ENTRIES PROVIDED START
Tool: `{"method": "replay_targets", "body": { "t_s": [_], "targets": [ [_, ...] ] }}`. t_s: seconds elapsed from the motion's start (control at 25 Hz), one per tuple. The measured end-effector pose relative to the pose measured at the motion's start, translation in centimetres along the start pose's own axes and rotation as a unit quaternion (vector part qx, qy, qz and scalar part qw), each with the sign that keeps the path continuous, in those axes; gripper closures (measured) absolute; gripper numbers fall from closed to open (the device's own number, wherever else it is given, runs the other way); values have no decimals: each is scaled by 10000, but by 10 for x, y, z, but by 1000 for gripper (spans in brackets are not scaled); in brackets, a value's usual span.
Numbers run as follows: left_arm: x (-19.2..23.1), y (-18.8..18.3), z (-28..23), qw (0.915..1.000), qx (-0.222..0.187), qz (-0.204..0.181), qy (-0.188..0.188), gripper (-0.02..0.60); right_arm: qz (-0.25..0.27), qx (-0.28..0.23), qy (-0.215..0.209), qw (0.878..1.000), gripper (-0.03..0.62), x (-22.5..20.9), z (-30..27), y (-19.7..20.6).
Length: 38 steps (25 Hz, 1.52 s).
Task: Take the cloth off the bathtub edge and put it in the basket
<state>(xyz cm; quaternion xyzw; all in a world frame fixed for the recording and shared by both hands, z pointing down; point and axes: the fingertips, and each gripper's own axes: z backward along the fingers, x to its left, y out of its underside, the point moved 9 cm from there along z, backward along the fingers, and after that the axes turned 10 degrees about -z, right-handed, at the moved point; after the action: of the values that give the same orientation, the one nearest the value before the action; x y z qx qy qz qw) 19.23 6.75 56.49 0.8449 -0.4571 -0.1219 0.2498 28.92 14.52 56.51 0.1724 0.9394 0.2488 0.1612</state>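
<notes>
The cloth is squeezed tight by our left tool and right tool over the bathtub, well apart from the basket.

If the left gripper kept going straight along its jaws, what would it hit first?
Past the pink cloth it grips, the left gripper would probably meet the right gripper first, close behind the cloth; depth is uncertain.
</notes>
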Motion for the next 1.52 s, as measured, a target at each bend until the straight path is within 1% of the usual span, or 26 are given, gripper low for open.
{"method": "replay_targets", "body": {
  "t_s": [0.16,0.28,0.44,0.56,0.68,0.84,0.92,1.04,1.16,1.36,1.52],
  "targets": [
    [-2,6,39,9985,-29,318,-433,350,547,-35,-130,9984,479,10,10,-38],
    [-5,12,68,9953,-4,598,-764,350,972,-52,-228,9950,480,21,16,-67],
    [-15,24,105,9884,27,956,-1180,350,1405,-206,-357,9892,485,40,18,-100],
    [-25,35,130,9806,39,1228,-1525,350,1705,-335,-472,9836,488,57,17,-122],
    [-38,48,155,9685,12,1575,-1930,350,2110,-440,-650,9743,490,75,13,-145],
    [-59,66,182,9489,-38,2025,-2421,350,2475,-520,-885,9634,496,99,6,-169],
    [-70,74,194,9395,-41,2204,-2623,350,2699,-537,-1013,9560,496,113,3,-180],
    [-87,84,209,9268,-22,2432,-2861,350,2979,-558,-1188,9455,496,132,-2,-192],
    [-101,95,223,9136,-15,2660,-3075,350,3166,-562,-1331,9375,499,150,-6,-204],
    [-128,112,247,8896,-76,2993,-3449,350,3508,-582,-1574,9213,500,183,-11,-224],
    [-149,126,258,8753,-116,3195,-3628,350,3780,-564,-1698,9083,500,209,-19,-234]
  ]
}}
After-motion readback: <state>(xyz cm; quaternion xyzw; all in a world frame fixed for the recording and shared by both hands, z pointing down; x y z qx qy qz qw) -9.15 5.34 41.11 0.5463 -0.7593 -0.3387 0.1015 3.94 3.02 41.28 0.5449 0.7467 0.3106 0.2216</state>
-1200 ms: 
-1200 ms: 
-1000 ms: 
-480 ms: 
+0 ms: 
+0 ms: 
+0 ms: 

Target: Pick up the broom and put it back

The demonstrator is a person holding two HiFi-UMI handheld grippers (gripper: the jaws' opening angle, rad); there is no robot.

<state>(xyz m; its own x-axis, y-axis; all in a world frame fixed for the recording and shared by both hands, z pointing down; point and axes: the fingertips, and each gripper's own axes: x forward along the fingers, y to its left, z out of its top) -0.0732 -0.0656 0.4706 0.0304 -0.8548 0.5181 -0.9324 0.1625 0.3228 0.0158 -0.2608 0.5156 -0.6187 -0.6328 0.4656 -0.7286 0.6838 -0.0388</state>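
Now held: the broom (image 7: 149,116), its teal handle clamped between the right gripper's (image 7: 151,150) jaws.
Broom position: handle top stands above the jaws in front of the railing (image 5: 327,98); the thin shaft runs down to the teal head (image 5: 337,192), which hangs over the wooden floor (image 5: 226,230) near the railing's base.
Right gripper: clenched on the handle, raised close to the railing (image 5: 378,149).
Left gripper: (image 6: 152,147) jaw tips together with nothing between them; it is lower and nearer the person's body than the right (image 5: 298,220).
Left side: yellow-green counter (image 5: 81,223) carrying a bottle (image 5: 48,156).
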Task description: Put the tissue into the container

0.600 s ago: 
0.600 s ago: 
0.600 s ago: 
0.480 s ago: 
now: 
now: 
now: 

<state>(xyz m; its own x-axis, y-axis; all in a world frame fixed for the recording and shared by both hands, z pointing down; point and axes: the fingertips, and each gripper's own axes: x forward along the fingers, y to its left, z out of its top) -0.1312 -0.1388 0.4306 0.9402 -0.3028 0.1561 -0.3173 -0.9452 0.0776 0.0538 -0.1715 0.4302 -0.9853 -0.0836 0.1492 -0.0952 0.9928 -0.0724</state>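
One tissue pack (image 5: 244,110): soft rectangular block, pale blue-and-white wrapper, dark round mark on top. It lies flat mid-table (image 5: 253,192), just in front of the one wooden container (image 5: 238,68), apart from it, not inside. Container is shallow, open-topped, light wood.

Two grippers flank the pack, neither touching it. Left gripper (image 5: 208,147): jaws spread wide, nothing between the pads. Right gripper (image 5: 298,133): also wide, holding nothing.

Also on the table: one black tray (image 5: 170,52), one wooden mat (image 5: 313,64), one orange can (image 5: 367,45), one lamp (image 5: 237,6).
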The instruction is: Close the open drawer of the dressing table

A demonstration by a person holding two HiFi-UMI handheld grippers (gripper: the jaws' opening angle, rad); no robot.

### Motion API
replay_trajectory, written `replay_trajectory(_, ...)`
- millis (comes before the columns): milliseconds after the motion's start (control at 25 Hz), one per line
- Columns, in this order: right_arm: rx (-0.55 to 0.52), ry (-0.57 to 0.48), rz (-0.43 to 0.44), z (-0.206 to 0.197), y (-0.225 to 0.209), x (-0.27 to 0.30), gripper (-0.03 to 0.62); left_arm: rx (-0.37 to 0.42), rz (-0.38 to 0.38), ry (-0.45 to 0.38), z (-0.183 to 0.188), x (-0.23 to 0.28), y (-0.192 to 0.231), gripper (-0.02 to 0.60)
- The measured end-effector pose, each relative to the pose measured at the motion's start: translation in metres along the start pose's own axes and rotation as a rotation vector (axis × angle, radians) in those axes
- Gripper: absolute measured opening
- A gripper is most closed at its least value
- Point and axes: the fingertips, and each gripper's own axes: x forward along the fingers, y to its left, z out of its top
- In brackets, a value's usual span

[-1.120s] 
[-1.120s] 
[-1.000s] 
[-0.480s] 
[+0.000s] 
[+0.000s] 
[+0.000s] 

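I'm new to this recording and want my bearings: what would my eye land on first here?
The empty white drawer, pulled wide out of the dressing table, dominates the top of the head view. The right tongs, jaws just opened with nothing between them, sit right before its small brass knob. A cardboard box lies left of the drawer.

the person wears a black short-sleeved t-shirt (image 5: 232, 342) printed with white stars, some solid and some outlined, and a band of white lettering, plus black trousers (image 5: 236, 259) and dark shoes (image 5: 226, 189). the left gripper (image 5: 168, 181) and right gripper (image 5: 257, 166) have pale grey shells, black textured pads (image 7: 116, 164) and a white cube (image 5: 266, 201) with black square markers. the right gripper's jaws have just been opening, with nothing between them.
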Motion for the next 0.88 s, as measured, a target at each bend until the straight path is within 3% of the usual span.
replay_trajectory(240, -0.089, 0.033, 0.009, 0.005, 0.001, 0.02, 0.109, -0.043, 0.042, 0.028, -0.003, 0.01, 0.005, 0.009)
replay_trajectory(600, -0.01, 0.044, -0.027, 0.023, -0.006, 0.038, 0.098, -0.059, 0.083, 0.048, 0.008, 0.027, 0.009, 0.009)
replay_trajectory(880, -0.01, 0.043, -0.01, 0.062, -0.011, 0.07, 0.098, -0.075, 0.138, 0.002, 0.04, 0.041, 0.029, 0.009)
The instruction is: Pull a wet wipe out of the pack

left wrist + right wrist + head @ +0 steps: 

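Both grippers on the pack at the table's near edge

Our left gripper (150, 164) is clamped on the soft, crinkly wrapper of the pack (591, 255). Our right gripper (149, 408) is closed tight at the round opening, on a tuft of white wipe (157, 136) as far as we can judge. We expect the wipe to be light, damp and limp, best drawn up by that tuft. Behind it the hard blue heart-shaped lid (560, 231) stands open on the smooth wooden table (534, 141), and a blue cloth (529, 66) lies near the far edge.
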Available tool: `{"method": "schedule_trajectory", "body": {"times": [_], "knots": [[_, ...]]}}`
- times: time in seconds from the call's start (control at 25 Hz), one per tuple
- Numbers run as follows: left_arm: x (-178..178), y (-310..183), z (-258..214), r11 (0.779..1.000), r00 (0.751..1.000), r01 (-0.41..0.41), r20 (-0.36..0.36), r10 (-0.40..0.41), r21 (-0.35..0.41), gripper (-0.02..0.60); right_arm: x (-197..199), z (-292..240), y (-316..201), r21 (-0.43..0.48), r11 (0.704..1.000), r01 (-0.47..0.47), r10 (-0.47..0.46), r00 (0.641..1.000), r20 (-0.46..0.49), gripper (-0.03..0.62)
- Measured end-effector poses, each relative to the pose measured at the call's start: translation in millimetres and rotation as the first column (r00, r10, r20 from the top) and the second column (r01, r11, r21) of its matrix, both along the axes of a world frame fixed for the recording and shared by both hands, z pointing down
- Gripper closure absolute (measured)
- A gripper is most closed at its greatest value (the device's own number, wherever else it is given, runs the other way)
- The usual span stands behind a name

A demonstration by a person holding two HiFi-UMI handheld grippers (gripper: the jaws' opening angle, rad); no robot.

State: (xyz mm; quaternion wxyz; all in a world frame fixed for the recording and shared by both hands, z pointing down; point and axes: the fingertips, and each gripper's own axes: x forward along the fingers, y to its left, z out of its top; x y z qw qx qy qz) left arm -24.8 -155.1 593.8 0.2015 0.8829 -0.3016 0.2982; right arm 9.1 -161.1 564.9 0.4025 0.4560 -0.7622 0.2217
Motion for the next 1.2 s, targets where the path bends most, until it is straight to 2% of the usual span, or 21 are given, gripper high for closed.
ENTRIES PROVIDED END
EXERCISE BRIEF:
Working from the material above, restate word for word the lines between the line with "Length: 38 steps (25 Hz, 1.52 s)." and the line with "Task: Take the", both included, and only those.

ANSWER FOR THIS EXERCISE:
Length: 38 steps (25 Hz, 1.52 s).
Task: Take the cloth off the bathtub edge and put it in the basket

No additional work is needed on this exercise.